My clients usually tell me about the symptoms first:
“I can’t sleep.”
“I worry all of the time.”
“I can’t focus.”
The symptoms are certainly important. They tell me about what is happening in the here and now. They tell me something about the client’s everyday life. However, the symptoms are not the story. The story may have started recently, or a long time ago. The symptoms represent a turning point in the story, and that old coping mechanisms are no longer working. The clients arrive at the end of their rope, feeling overwhelmed and out of ideas.
The first task of counselling is to slow things down. We need to take a step back from the symptoms and see what exists around them. This is the story. The problems that people experience are embedded in a complex history that contains memories, thought patterns, habits, and ways of relating to others. This goes far beyond the symptoms, and usually reveals the client’s background and enduring ways of relating to the world (the personality). By slowing down, we can examine personality patterns of acting and reacting. This acting and reacting is often automatic and outside of conscious awareness. This is why people feel that the same things always happen to them – over and over again. By slowing down and examining the story, the automatic moves into conscious awareness. From there, we can work towards establishing new patterns and making different choices.
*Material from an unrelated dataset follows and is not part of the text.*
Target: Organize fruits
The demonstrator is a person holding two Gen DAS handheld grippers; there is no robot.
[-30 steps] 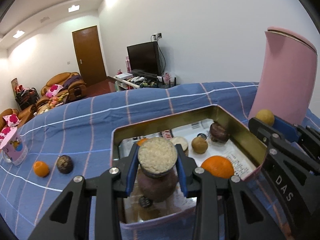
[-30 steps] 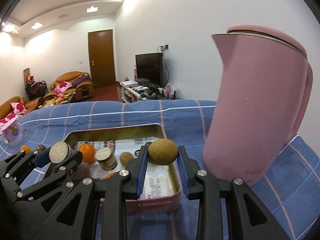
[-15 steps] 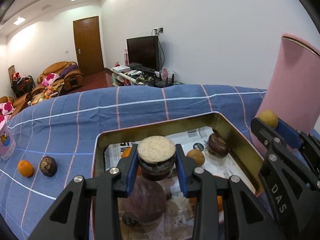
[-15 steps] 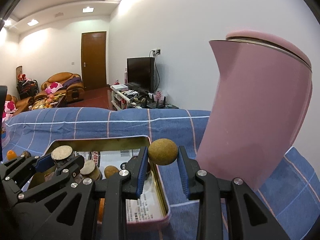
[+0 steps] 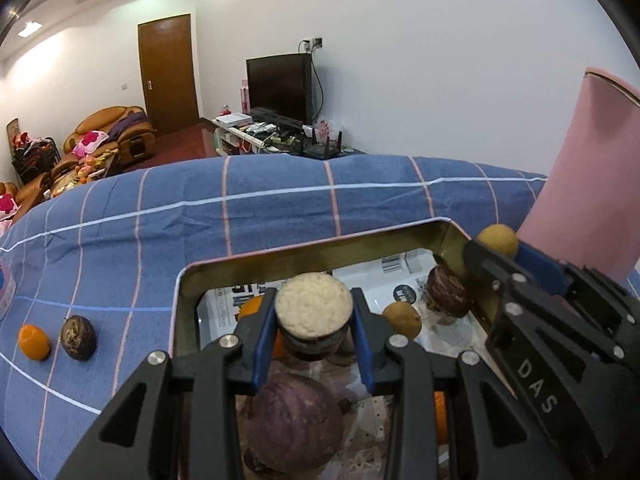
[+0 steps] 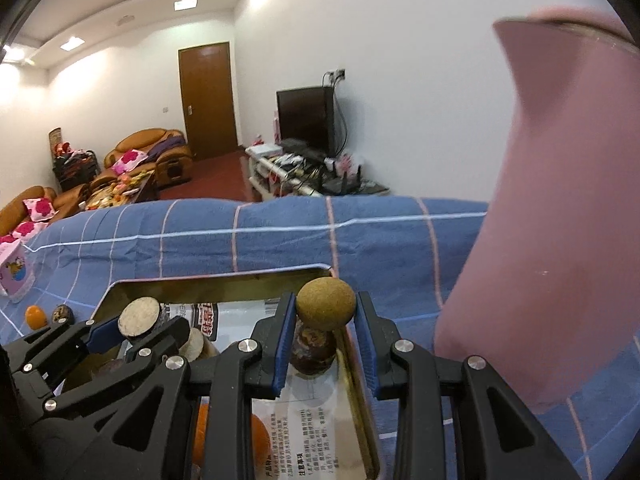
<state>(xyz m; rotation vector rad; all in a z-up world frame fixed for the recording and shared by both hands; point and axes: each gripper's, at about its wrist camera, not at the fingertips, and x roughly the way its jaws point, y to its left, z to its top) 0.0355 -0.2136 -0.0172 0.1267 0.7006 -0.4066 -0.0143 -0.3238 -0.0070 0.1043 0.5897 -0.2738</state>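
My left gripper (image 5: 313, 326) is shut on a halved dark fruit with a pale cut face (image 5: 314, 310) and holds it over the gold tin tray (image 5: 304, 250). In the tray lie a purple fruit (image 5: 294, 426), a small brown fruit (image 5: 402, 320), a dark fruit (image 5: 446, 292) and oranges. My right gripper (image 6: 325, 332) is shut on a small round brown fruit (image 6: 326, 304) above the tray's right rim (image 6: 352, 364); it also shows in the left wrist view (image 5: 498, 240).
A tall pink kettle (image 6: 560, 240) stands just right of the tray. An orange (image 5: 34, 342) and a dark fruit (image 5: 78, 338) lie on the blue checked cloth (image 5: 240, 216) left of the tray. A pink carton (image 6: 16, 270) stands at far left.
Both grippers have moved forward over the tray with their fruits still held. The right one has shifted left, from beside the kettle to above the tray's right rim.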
A good outcome is defined by the client. It usually involves the alleviation of symptoms, but most people want something more. The research indicates that when counselling focuses just on symptom relief, clients might experience short-term improvement but often relapse (and usually pretty quickly). Most researchers suspect this is because the enduring patterns (the personality) were not addressed in the first place. These enduring patterns often prevent people from living the life they truly want. Although every client has a different aim for therapy, the most common goals are: 1) A strong sense of self-worth and identity; 2) To improve the quality of relationships, and; 3) To understand their own feelings and behavior. Obviously, goals like these require a trusting relationship with a counsellor and a commitment to change.
There are many people who want to change, but there are obstacles in the way. Cost. Waiting lists. Difficulty accessing services. The Psychologists’ Association of Alberta is currently advocating for increased funding and public support for mental health services: (https://psychologistsassociation.ab.ca/about-paa/).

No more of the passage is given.